Kehoe recognizes the state still has to fund essential services, but he doesn’t believe eliminating the income tax would hurt Missouri’s ability to pay.
“If you put real money back in people’s pockets and let them spend it, it will boost the economy,” he argues. “And as the economy grows, so will the budget.”
Kehoe has distinguished himself from Ashcroft and Eigel in his support of economic development incentives to attract and keep businesses in the state, a difference that was on full display earlier this year after Kansas approved hundreds of millions of dollars worth of incentives designed to lure the Chiefs and Royals across the state line from Kansas City.
Ashcroft and Eigel categorically rejected any notion that Missouri should intervene.
It would be foolish to take such a stance, Kehoe said.
“The economic development business is so competitive, so if you want to have zero economic development — nothing in your toolbox — that’s fine,” Kehoe said. “You’re going to get done.”
He said he doesn’t support state funding for building new stadiums, but it doesn’t make sense to not try to keep big employers in the state, even if those employers are sports teams.
“If someone said Joe’s Widget Factory, which has been in Kansas City for 60 years, employed a lot of people and had a huge economic impact on the region, wanted to move to another state, you’d get 800 people to say, ‘Oh, no, this has to stop. We can’t let Joe’s Widget Factory move.’ That’s my argument.”
Lt. Gov. Mike Kehoe addresses supporters at Cowtown USA in Cuba, Missouri, on July 11 (Jason Hancock/The Missouri Independent).
During the campaign, Kehoe came under fire for calling for a higher state gas tax to pay for road and bridge repairs, saying Missouri’s roads are crumbling and something needs to be done.
Kehoe said the gas tax — “I call it a user fee, by the way” — is a way to ensure Missouri can pay for infrastructure improvements.
“Governing is not always popular,” he said. “We ranked 49th in road funding. Our farm-to-market roads, so-called letter roads, are in the worst condition they’ve ever been in. This hurts our primary industry, agriculture. We need to make sure we have bridges that can carry school buses, ambulances and families, much less transport the goods in the tractor-trailers that power our economy.”
education
Over the past two years, Missouri lawmakers have created and expanded tax credit scholarship programs to help offset the costs of attending private and religious schools.
Kehoe supports the effort, saying competition is what’s best for public education.
“If parents feel their child isn’t getting an appropriate education in their school district, or the curriculum doesn’t align with their values, they should have the option to consider other school districts,” he said.
“We have about 550 school districts in Missouri,” Kehoe said, “some that are doing great and some that are really struggling.
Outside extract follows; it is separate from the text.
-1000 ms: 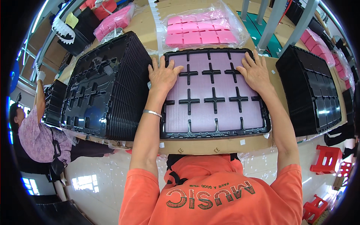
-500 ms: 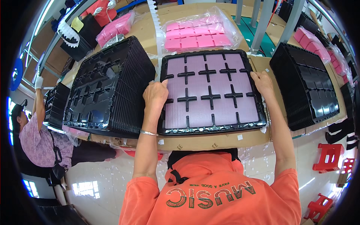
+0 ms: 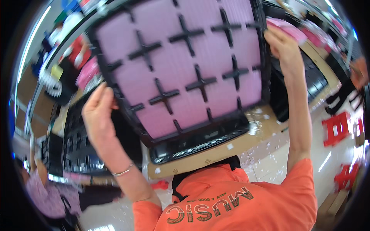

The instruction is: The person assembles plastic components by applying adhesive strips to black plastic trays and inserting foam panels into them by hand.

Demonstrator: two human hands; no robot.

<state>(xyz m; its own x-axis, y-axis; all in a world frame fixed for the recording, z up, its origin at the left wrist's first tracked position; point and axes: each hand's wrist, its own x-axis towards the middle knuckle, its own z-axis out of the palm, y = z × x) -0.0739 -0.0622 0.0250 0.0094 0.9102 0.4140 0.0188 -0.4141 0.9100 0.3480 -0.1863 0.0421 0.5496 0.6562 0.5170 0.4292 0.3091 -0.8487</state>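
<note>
A black plastic tray (image 3: 185, 34) with pink-purple foam pads between its cross-shaped dividers is held up, tilted, before me. My left hand (image 3: 99, 111) pinches its left rim and my right hand (image 3: 283, 44) grips its right rim. Beneath the raised tray, another black tray (image 3: 200, 144) lies on the cardboard-covered table; most of it is hidden behind the held one. To the left stands a tall stack of black trays (image 3: 83, 140), partly covered by my left hand and arm.
Another stack of black trays (image 3: 312, 79) stands at the right, beyond my right forearm. Bagged pink foam (image 3: 287, 30) lies behind it. Red stools (image 3: 336, 129) are on the floor at right. A person in a patterned top (image 3: 54, 196) is at the lower left.
Both hands have lifted the foam-filled tray off the table, raising it toward me and tilting it. A black tray now shows below it. The whole view has turned slightly.
</note>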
I’m not a reformer that’s going to say, let’s throw away everything that matters and throw away what’s important. Let’s target the best solutions where they’re needed and give people options.”
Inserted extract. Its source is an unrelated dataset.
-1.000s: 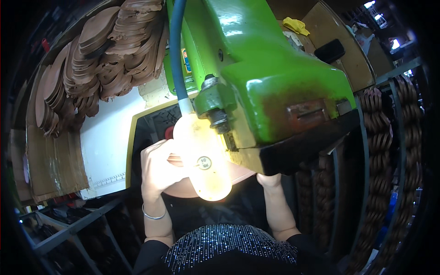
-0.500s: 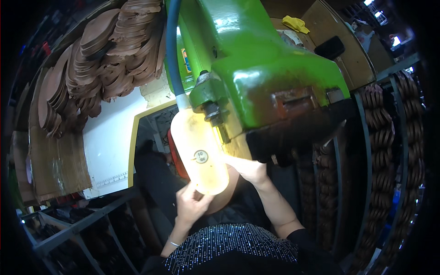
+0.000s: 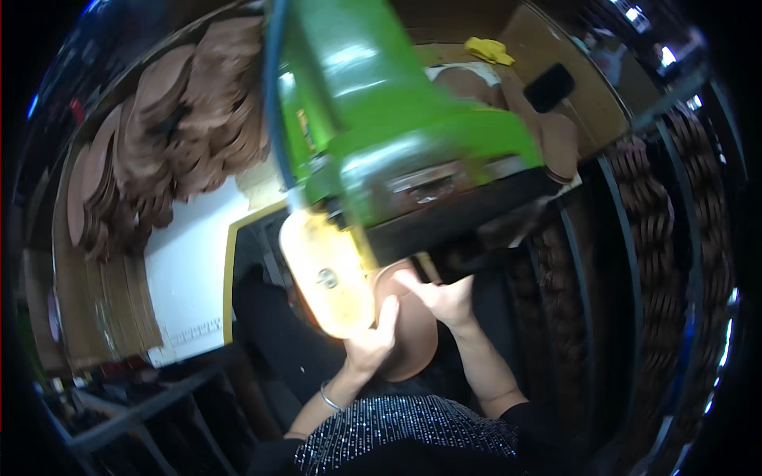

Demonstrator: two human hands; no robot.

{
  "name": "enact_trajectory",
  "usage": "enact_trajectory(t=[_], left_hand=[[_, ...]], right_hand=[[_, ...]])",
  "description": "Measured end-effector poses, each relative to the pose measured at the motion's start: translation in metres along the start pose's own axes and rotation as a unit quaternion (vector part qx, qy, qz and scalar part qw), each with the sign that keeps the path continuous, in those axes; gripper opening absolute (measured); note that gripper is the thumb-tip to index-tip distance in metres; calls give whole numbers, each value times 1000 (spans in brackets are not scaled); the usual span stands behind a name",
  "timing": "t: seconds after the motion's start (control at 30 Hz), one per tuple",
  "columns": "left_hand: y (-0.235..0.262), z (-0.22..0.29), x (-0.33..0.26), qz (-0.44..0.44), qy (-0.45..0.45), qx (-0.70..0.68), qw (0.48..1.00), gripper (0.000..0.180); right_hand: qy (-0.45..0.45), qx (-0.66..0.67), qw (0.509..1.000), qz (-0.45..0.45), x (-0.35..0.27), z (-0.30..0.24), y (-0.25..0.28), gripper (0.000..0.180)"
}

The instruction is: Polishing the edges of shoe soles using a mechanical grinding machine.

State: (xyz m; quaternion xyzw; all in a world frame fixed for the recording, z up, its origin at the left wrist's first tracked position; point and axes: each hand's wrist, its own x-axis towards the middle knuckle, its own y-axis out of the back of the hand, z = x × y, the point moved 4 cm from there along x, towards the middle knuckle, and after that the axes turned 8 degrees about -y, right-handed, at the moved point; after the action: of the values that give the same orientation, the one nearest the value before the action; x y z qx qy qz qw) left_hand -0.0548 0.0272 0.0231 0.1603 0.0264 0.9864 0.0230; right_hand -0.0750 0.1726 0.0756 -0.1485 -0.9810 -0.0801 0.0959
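Note:
A flat brown insole [image 3: 414, 341] with a rounded near end lies just below the machine head. My left hand [image 3: 371, 346] is closed on its left edge, the thumb lying on top. On the far right part of it, my right hand [image 3: 444, 301] pinches the insole, its fingertips in the bright light. The green machine [image 3: 413, 151] overhangs both hands. A glowing oval work lamp [image 3: 327, 278] hangs beside the insole and hides part of my left hand. The insole's far end is lost under the machine.
Stacks of brown insoles [image 3: 206, 103] fill the far left, beside a white board [image 3: 186, 262] with a yellow edge. At the far right stands a cardboard box [image 3: 591, 103] with a phone-like black object [image 3: 549, 87] and a yellow cloth [image 3: 490, 51]. Racks of insoles [image 3: 647, 206] stand to the right.
The insole has come out toward me from behind the lamp and shows much more. My left hand has shifted right and onto its edge. The view has moved, so machine and lamp sit further left.

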Motion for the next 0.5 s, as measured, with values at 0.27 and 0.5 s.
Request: enact_trajectory(t=[0.27,0.5], left_hand=[[32,17,17,87,-67,-78,991,36],[130,-59,48,157,-169,236,944,40]], right_hand=[[-7,-190,981,-42,25,-69,67,37],[192,-214,881,376,81,-93,121,37]])
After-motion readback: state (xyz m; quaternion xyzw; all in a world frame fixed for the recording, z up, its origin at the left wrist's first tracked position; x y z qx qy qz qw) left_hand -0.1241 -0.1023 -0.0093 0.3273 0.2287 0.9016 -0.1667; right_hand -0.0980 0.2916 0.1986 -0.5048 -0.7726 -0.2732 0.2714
While some opponents support abolishing the Missouri Department of Education entirely, Kehoe believes the department has a bright future, in part because of the state’s new Education Commissioner, Carla Esslinger.
Eslinger, a former Republican state senator considered friendly to public school advocates, was selected by the State Board of Education to replace Margie Vandeven upon her retirement.
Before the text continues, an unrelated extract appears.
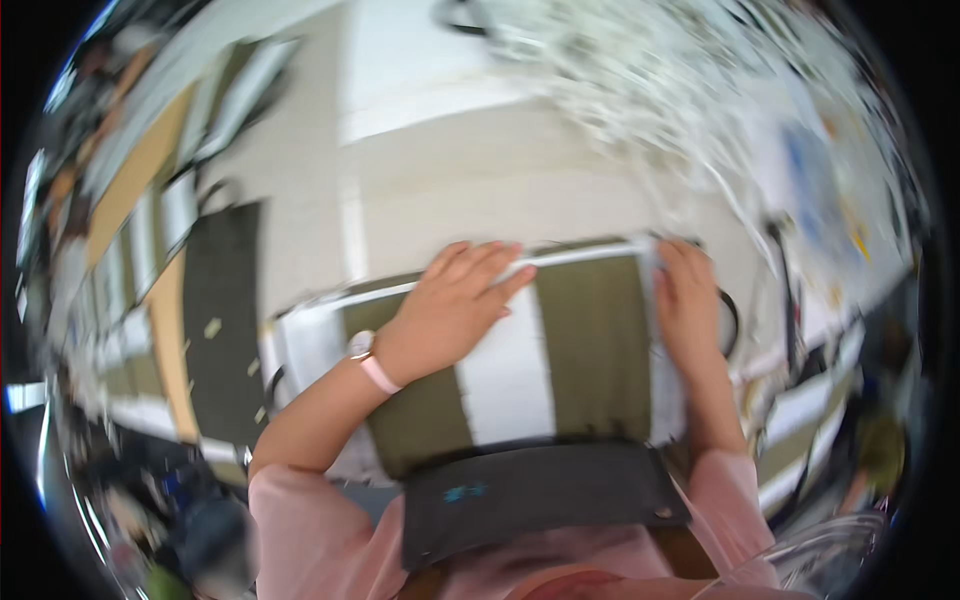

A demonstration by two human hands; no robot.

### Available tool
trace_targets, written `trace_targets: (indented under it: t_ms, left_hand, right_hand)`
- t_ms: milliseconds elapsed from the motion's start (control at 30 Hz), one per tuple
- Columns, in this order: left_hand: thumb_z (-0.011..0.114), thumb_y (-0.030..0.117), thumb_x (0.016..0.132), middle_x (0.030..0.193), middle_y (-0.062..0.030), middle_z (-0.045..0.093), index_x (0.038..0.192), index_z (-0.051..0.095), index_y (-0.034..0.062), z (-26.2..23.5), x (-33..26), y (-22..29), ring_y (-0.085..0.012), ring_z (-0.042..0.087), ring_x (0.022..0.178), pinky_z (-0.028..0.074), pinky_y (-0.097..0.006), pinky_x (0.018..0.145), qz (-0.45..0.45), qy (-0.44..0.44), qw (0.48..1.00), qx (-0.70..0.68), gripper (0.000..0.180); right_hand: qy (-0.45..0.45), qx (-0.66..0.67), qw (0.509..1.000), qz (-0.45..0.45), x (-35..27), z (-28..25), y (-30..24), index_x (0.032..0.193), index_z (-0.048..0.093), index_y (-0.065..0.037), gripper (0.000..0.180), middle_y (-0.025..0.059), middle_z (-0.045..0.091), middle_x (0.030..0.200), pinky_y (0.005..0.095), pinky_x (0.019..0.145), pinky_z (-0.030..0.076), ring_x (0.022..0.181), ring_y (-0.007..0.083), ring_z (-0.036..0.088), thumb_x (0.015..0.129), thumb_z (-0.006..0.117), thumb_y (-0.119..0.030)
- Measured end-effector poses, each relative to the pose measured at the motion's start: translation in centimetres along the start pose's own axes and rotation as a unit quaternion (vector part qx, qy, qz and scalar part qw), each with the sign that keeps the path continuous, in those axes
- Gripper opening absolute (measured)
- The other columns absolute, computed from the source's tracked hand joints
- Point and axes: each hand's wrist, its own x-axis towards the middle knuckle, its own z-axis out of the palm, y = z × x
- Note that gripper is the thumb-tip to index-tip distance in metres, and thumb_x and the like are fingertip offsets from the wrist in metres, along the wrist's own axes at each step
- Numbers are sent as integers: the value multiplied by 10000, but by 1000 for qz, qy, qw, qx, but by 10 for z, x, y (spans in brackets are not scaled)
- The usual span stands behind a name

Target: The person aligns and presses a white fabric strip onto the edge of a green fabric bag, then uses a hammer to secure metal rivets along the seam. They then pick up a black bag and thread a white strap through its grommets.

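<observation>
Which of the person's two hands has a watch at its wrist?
The left hand, lying over the striped olive-and-white fabric: a pink-strapped watch circles its wrist, whereas the wrist of the right hand is bare.

A pale worktable [470,175] with fabric and straps on it.
On my remote view, a green-and-white striped fabric piece [600,350] lies along the near side. Far right, I see a tangled, blurred heap of white straps [640,90], with something blue [812,175] near it. Leftward, I make out a dark panel [222,320] beside a tan strip [168,320].
</observation>
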Motion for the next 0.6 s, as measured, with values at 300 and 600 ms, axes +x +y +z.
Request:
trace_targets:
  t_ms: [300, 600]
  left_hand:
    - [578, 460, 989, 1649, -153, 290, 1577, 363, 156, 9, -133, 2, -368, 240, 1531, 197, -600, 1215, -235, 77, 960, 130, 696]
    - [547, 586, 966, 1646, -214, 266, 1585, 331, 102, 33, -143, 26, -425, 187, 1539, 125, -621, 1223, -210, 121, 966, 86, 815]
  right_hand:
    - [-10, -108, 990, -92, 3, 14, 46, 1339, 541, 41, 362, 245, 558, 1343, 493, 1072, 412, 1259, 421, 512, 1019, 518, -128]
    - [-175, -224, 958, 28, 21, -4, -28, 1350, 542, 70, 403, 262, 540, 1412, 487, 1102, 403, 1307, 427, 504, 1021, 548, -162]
Her teaching experience is extensive, beginning as an elementary school teacher in rural Ozark County schools, serving in administrative roles in several Missouri schools, and serving as Deputy Director for the Office of Educator Quality for three years.
In 2017, then-Governor Eric Greitens pressured the commission to remove Vandeven in hopes of being able to appoint commissioners of his own choosing. Kehoe has no plans to go down that path.
“Carla Esslinger is going to be really special,” he said. “I’m excited to see what Carla brings to this conversation. I’m a big fan of hers, and I honestly can’t believe she said yes. She’s a really good person and I think something great is going to come out of her.”